■ **WORK ITEM**:
Search the data for the word "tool". Reproduce every line where it is found.

■ **DATA SHOWN**:
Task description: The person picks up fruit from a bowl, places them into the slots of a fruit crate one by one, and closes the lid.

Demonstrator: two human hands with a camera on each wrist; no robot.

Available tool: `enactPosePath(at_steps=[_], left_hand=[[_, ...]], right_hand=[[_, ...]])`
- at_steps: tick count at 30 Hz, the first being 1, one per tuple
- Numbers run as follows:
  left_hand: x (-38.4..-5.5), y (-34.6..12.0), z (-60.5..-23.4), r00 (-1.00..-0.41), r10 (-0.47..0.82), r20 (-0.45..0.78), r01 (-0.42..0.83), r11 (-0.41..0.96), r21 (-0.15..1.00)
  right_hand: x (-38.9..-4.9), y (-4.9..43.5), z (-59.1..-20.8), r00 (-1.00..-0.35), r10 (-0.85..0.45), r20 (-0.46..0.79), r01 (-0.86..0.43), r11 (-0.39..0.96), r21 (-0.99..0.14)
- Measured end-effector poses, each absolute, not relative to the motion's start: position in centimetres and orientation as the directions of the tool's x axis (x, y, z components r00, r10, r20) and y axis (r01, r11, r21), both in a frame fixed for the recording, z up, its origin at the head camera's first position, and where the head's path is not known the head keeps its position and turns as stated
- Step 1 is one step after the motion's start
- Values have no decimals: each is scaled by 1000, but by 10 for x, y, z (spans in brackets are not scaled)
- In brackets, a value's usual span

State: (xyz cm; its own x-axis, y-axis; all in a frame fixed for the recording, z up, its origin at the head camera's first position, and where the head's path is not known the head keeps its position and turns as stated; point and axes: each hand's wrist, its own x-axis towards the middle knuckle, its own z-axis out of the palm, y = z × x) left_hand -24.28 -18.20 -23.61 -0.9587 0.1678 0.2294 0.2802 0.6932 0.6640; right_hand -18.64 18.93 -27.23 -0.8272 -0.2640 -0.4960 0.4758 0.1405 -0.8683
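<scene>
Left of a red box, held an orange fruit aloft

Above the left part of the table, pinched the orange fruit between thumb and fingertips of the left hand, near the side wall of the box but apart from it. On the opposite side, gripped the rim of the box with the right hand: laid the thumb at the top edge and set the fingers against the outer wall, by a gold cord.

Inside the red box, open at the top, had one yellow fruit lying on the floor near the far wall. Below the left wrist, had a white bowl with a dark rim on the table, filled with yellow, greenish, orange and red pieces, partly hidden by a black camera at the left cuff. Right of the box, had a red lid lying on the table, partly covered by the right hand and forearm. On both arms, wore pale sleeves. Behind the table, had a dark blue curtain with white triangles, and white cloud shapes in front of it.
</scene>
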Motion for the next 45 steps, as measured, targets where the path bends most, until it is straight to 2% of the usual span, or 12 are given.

■ **TASK SOLUTION**:
Available tool: `enactPosePath(at_steps=[_], left_hand=[[_, ...]], right_hand=[[_, ...]])`
- Measured end-effector poses, each absolute, not relative to the motion's start: position in centimetres and orientation as the directions of the tool's x axis (x, y, z components r00, r10, r20) and y axis (r01, r11, r21), both in a frame fixed for the recording, z up, its origin at the head camera's first position, and where the head's path is not known the head keeps its position and turns as stated

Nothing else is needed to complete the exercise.